A recent study that finds that states hospitable to disapproving anti-sex scolds are the same states in which more online porn is consumed is the sort of link bait that editors stay up nights dreaming about. People guffawing about conservative hypocrites, people defending conservative hypocrites, and dudes who want to make it clear that every other dude looks at as much porn as they do are all sure to weigh in on something like that. Echidne of the Snakes had my favorite response, wondering why the study didn’t break down by gender when every other variable came into play. The enormous gender gap in who gives money over to the porn industry (which is not the same as who watches porn) is the sort of thing that’s sure to embarrass the men of America, and so I see why it slid off the radar as a relevant data point.

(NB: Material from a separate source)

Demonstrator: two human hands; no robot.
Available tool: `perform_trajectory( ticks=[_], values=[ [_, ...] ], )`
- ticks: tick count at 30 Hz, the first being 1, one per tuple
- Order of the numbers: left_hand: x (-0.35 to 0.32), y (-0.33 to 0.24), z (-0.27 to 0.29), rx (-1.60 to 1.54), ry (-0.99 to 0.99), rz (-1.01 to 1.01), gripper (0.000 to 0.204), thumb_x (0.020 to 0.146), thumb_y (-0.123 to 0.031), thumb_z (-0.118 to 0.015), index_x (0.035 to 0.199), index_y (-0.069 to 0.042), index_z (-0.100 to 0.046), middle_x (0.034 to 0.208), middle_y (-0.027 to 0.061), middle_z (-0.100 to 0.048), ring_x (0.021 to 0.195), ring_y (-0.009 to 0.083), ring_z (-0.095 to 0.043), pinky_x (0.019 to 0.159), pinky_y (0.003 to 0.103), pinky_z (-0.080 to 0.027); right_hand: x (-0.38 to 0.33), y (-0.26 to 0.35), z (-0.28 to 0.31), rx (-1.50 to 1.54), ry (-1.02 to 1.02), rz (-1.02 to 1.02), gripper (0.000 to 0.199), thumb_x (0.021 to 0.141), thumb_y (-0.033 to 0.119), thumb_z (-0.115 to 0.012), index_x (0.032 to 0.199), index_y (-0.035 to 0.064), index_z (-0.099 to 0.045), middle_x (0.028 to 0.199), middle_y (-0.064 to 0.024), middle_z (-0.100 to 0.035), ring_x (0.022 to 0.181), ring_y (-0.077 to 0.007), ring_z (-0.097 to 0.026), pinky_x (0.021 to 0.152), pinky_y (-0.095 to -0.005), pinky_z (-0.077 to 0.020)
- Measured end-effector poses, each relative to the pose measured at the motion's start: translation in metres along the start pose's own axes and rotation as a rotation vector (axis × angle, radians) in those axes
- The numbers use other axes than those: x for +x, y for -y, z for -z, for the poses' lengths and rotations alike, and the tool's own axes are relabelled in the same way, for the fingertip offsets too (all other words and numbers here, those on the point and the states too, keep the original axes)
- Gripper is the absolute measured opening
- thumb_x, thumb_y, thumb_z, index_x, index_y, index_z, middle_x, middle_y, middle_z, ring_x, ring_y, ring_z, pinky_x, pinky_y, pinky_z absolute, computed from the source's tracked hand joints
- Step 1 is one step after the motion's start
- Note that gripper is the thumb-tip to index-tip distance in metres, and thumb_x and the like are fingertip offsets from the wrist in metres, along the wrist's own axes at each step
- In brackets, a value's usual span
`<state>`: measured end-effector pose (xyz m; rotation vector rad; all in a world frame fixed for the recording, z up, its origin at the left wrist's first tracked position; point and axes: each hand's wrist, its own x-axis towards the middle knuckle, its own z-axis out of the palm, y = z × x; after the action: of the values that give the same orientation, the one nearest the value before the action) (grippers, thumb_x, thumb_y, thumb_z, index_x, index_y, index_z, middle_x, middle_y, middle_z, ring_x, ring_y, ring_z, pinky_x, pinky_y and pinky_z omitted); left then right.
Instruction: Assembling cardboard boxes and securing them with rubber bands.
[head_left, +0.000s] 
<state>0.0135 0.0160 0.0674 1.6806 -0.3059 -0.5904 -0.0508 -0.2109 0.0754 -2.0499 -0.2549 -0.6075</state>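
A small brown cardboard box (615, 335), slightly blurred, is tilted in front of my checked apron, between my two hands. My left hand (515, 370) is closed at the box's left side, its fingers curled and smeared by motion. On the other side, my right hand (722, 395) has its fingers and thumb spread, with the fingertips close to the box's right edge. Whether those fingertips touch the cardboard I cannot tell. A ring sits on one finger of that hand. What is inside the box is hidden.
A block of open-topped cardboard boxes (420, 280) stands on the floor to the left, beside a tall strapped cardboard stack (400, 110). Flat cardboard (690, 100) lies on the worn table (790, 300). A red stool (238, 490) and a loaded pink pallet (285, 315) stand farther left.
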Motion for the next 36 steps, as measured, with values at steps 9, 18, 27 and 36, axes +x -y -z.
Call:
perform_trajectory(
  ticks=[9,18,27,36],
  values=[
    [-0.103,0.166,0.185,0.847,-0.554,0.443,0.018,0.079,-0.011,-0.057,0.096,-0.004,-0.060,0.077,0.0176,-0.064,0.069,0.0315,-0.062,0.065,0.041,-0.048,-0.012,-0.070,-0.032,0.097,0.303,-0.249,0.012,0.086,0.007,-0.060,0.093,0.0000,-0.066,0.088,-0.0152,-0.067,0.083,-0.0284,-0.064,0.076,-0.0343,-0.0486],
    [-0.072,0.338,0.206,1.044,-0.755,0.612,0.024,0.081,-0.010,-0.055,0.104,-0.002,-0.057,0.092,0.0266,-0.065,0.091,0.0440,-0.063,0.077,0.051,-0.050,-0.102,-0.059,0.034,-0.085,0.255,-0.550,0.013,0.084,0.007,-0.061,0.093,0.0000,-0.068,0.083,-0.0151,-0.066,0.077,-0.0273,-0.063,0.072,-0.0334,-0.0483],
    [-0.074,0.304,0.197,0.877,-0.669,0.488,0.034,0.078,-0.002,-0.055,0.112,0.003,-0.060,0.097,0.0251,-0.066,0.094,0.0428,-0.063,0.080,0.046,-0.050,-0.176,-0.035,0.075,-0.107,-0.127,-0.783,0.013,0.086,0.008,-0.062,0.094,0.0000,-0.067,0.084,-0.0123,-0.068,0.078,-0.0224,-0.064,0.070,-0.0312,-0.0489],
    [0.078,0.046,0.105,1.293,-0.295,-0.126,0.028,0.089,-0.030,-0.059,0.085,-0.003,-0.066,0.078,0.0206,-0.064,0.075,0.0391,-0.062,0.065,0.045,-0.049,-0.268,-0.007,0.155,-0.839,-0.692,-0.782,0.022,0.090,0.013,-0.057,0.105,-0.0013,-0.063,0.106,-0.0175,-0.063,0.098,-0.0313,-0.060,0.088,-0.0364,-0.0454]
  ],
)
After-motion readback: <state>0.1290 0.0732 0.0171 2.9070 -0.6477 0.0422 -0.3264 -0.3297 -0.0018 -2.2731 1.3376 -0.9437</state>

Aside from moralizing about the hypocrisy of all this, the real issue for the nation are the PUBLIC POLICY IMPLICATIONS of this hypocrisy.
Everyone giggles over the “hypocrisy” of conservative porn use, but I fail to see how it’s really that hypocritical. The allergy towards sex that defines cultural conservatism is more about judging women’s morality on what we do with our genitals than any other factor, and a quick perusal of the horrific gender stereotyping in abstinence-only materials will prove that in a minute. Men, in this world view, are the ones who truly want sex, and women are just softies who use sex to get to the romance. Women who aggressively seek out sexual pleasure for its own sake — a behavior designated as male-only — are sluts who deserve to be used and tossed away by men for violating gender codes. In other words, the much-vaunted conservative morality is better known as the “virgin/whore” dichotomy,where good girls you want to marry don’t really like sex and bad girls you want to have sex with get down and dirty and don’t deserve respect.

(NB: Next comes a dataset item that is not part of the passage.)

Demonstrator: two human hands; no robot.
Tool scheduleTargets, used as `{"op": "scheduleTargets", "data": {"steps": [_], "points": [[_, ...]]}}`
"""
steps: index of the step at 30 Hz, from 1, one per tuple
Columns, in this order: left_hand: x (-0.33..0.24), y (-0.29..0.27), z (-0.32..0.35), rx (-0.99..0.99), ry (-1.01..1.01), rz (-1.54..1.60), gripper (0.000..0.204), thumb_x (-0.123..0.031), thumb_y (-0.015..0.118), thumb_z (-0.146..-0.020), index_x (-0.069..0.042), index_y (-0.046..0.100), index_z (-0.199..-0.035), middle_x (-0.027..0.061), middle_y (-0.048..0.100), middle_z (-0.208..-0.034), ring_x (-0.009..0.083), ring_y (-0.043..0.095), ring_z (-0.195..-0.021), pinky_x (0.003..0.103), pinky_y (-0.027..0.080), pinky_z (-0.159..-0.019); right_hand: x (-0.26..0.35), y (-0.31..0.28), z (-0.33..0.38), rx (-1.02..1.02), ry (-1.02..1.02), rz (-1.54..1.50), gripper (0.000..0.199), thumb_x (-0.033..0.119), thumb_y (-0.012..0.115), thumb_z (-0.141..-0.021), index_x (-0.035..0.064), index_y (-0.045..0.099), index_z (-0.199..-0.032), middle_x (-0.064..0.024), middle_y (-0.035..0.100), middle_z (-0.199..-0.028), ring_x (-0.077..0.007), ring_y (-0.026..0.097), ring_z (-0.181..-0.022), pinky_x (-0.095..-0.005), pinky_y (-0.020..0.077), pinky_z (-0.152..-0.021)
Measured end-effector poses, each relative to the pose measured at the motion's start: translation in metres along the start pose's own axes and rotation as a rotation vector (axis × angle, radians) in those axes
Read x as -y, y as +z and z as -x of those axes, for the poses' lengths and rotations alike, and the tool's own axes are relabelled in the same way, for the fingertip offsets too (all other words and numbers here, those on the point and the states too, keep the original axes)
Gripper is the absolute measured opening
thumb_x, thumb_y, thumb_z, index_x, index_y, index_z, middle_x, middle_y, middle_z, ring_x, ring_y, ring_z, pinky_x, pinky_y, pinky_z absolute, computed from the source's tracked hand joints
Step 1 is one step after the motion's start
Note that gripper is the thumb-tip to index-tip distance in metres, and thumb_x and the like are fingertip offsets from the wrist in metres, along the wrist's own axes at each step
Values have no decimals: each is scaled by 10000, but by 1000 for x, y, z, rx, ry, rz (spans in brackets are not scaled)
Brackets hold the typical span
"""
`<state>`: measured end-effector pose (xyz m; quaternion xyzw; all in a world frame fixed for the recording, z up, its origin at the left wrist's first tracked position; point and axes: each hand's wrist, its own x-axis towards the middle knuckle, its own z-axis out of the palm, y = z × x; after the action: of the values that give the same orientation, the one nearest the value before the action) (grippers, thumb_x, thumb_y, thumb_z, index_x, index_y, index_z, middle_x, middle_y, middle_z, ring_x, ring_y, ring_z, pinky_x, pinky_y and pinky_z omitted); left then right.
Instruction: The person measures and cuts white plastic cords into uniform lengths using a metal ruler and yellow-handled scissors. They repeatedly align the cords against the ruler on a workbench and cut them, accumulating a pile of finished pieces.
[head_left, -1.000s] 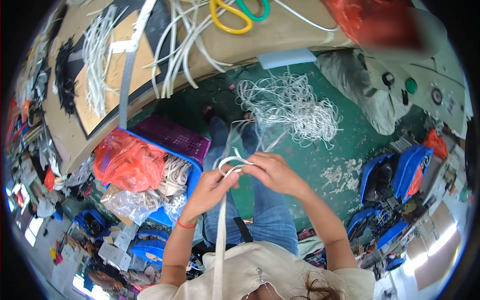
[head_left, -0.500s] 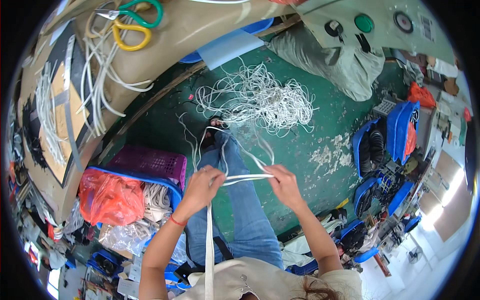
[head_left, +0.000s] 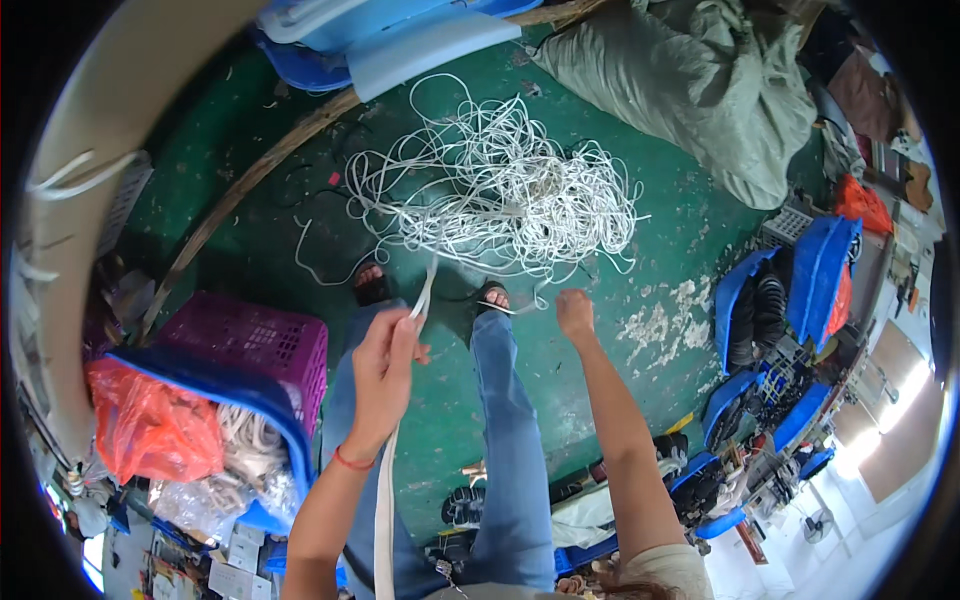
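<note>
- White strap [head_left: 385, 510]: gripped in left hand [head_left: 382, 365], ends extended above and below.
- Right hand [head_left: 575, 312]: curled closed, held well apart; contents cannot be told.
- White cord [head_left: 590, 205]: heaped on green floor [head_left: 560, 420].

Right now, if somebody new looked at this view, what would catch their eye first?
Probably the big tangle of white cord, spread over the green floor in the upper middle. Next, the left hand holding white strips, left of centre. The bright orange-red plastic bag in the blue bin stands out at the lower left.
</note>
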<state>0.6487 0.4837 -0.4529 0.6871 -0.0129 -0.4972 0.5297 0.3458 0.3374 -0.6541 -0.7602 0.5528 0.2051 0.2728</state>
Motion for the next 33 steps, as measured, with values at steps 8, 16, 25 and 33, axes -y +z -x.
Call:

This world view permeates both purity balls and porn videos, especially the more misogynist ones that I described. If you’re a man who buys into the right wing world view on gender, odds are you married a good girl and you know she’s a good girl because she’s a little hostile towards sex, and really hostile towards sexual experimentation. But you’re a man, and you’re supposed to want those experimental behaviors. You can’t do it with your good girl wife, and you don’t really want to, either, because you know that women who do that don’t deserve respect. So there’s porn, mediating the conflict for you. You get your fun and freaky sex acts, like a man wants, and you have porn actresses to disrespect so that you don’t have to put that on your wife. It’s the classic virgin/whore dichotomy, except done with a credit card on the internet instead of down at the brothel with cash, like in the past.
The author and I part company on the extent to which this constitutes hypocrisy. There is an internal logic to the construct. That much is clear. The issue, however, is larger than whether or not Mr. Limbaugh can explain to his male “aides” or wife or whomever why he likes “Tommy’s Bookmarks” or “Tiny’s Big Adventure.” The larger issue is how he reconciles his unabiding affection for “Sapphic Erotica” with his policy positions.
There is a national split between those who claim it and those who try to shame the claim. In order for our public policies to ameliorate the conditions of working and non-labor force mothers, of pregnant teens, of women earning reduced salaries in the same job, for women subjected to violence based on distorted notions of this virgin-whore dichotomy, the nation needs to begin a conversation about what we love and why.